Стояла и сосредоточенно жевала, будто напоминая себе и мне, как выглядит корова и чем она должна заниматься.
В машине воцарилась тишина. Феликс смотрел на меня каким-то новым взглядом.
Я молчал. Зря я рассказал все это.
— Ну и ну, — протянул Феликс и положил обе руки на руль.
На этом закончилась моя дружба с Хаимом Штаубером. Наша компания окончательно распалась. Отцу пришлось отдать Маутнеру «амбер пульман» в качестве возмещения ущерба. У нас уже не было нашей Жемчужины, и — что самое горькое — не стало ежевечерней вторничной церемонии, когда мы с отцом могли поговорить наедине о своих мужских делах. К слову сказать, именно после этого меня в первый раз отправили в Хайфу внимать проповедям дядюшки.

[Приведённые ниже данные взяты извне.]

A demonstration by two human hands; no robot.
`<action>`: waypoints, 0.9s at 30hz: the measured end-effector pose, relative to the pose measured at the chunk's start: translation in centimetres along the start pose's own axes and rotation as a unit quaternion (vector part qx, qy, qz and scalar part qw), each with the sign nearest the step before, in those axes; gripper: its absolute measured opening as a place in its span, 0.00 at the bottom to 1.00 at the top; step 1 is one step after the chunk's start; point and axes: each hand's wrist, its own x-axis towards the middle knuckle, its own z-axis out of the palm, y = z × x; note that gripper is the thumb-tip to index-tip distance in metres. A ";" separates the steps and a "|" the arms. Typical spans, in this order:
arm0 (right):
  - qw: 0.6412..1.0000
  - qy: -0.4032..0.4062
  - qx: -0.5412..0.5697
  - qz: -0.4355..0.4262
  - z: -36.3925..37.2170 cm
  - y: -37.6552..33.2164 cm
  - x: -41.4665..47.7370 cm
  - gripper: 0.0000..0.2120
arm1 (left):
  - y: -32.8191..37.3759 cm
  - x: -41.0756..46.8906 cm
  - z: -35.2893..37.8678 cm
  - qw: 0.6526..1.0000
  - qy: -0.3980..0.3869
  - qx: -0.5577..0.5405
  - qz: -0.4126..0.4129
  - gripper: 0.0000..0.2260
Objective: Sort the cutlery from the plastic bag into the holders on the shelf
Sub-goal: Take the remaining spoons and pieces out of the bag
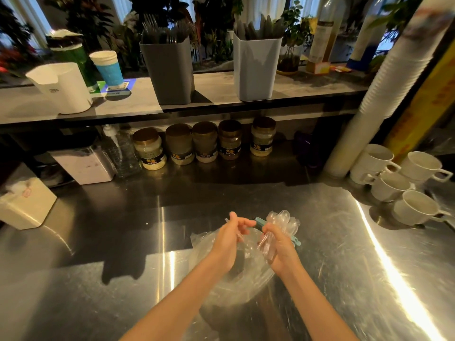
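Over the scratched stainless steel tabletop (98, 279), the right hand (280, 247) has its grip clenched round a bundle of clear plastic spoons (283, 221), bowls up and handles running down through the palm. A teal plastic piece (259, 221) lies across the same grip; what it is cannot be told. Just beside it, the left hand (229, 242) curls its fingers round a thin clear plastic utensil (240, 237), blurred and hard to make out. Below both hands the crumpled transparent plastic bag (236, 286) rests on the tabletop. On the shelf (216, 87) behind stand a dark grey square holder (170, 72) holding forks and, well apart to its right, a light grey square holder (256, 67) holding dark cutlery. White mugs (416, 207) sit at the right edge.
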 end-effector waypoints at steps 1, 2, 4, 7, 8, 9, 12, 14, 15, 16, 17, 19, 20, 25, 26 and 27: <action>1.000 0.000 -0.014 -0.003 0.0 -0.2 -0.2 0.06 | 0.2 0.1 -0.2 1.000 0.009 -0.009 -0.002 0.24; 1.000 -0.001 -0.021 -0.008 -0.1 -0.2 -0.2 0.07 | 0.4 0.2 -0.3 1.000 0.022 -0.011 0.004 0.24; 1.000 -0.015 -0.014 -0.005 -0.1 -0.2 -0.3 0.07 | 0.7 0.3 -0.6 0.999 0.036 -0.029 0.015 0.24; 0.999 -0.031 0.004 -0.003 -0.1 -0.1 -0.3 0.07 | 1.0 0.4 -0.8 0.996 0.019 -0.087 0.002 0.23; 0.999 -0.033 0.007 -0.004 -0.1 0.0 -0.2 0.07 | 1.1 0.4 -0.8 0.995 0.013 -0.096 -0.002 0.22; 0.999 -0.032 0.010 -0.004 0.1 -0.1 -0.4 0.07 | 1.3 0.3 -0.7 0.995 0.007 -0.104 -0.002 0.22; 0.999 -0.037 0.018 -0.006 0.3 -0.1 -0.4 0.07 | 1.2 0.4 -0.5 0.995 0.006 -0.096 0.025 0.18; 0.999 -0.039 0.028 -0.003 0.4 -0.1 -0.6 0.08 | 1.0 0.4 -0.5 0.996 0.011 -0.062 0.063 0.14; 0.999 -0.038 0.029 -0.004 0.5 -0.1 -0.6 0.08 | 0.9 0.3 -0.5 0.996 0.014 -0.025 0.089 0.12; 0.999 -0.037 0.027 -0.007 0.6 0.0 -0.6 0.07 | 0.7 0.2 -0.5 0.992 0.016 0.026 0.120 0.11; 0.999 -0.038 0.026 -0.009 0.7 0.1 -0.7 0.05 | 0.5 0.0 -0.4 0.985 0.011 0.078 0.154 0.10; 0.998 -0.053 0.030 -0.013 0.7 0.4 -0.7 0.12 | -0.2 -0.6 -0.1 0.962 -0.011 0.163 0.217 0.09; 0.997 -0.062 0.037 -0.011 0.7 0.7 -0.6 0.19 | -0.8 -0.8 0.0 0.949 -0.018 0.195 0.246 0.08; 0.989 -0.078 0.119 0.028 0.4 1.3 -0.9 0.23 | -4.0 -0.6 0.2 0.883 0.014 0.301 0.360 0.07; 0.989 -0.072 0.125 0.037 0.3 1.3 -1.1 0.19 | -4.4 -0.6 0.2 0.877 0.015 0.306 0.371 0.09; 0.988 -0.068 0.128 0.045 0.3 1.3 -1.2 0.16 | -4.6 -0.6 0.1 0.873 0.008 0.308 0.379 0.11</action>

И вот еще что. В один прекрасный день Маутнер пригнал пикап, погрузил туда корову и отвез ее обратно в кибуц. Соседям он рассказывал, что не может заставить себя к ней приблизиться, что она его предала и теперь он не хочет иметь с ней никаких отношений. Ребята в классе постепенно начали от меня отдаляться. Как будто негласное, неофициальное проклятие витало вокруг меня. Меня побаивались. Опасались касаться меня, даже случайно, будто ко мне пристало что-то плохое. Только Миха остался мне верен, хотя, наверное, верен — не то слово. Может, несмотря на все это, ему доставляло какое-то неизъяснимое наслаждение быть со мной всегда, мозолить мне глаза и напоминать снова и снова, как будто с ухмылкой, те пугающие мгновения.

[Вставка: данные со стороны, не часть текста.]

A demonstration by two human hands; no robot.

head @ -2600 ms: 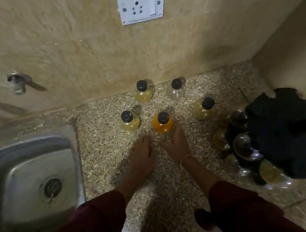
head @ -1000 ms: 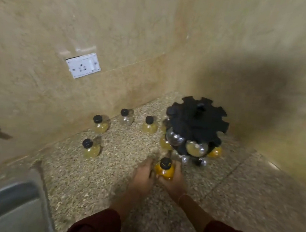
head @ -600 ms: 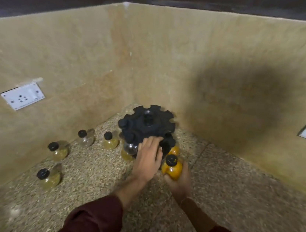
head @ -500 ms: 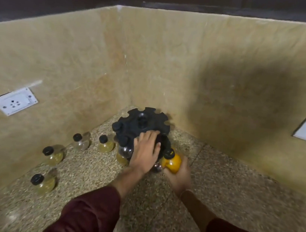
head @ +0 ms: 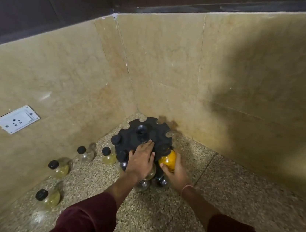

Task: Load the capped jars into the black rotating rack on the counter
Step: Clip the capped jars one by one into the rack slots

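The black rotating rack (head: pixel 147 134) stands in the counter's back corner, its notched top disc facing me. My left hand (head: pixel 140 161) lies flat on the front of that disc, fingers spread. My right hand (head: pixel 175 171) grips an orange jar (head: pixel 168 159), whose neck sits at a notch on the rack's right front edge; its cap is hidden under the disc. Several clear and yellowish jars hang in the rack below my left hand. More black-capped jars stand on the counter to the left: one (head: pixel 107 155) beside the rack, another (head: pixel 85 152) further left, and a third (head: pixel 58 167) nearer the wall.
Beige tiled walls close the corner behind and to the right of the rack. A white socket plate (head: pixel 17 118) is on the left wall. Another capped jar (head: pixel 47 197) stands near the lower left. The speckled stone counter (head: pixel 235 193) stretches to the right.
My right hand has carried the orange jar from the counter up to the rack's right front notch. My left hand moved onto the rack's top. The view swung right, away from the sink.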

Жизнь моя изменилась. Во-первых, я стал вегетарианцем. Я посчитал, что если десять лет не буду есть колбасу и бифштексы, то оставлю в живых одну корову и таким образом искуплю свой грех перед Песней: тот удар, который свел ее с ума, и то, что из-за меня ее выгнали из дому. А еще я начал бояться самого себя. Я знал теперь, что временами меня охватывает безумие и кто-то другой, не я, кто-то чужой выскакивает из меня, и я не могу контролировать его и не понимаю, почему ему взбрело в голову поселиться именно в моей душе.
Часть того, что я рассказал, я впервые произнес вслух в этот вечер, когда мы с Феликсом ехали по побережью. Рассказал для того, чтобы он понял, что я полностью вверяюсь ему, со всеми достоинствами и недостатками. А еще, наверное, потому, что хотел сказать: присмотри за мной. Ты предлагаешь мне посходить с ума, побыть вместе с тобой вне закона, но я и так уже запутался, и не понимаю, что на самом деле происходит и кто ты такой. И я сейчас полностью в твоих руках, но помни про Песию, про то, что временами со мной случается и насколько быстра эта перемена. И пожалуйста, не создавай опасных ситуаций, ты же видишь, что я за существо.
Феликс не проронил больше ни слова. Я знал, что он понимает все мои молчаливые просьбы, потому что он слушает меня так, как никогда еще не слушал ни один взрослый.
Мы молчали, а машина медленно двигалась вдоль берега моря. Светофоры мигали оранжевым, и казалось, что после рассказа Песии всякое выражение покинуло наши лица. Из радиоприемника тихо лилась музыка в стиле джаз. Фонари бросали на нас желтые круги. Я сказал Феликсу, что Габи осталась верна мне даже после этого случая. Она была вторым взрослым человеком (после мамы Хаима), который вышел на нашу преступную сцену. Даже там, когда я был весь в грязи и крови и от страха не мог вымолвить ни слова, Габи меня обняла и сказала: «Не бойся, я спасу тебя от отца».
Маутнера в конце концов удалось успокоить, а вот отец меня чуть не убил. Тогда, в приступе гнева, он в первый и единственный раз сказал что-то о Зоаре и ее проклятии, которое, по-видимому, перешло и на меня.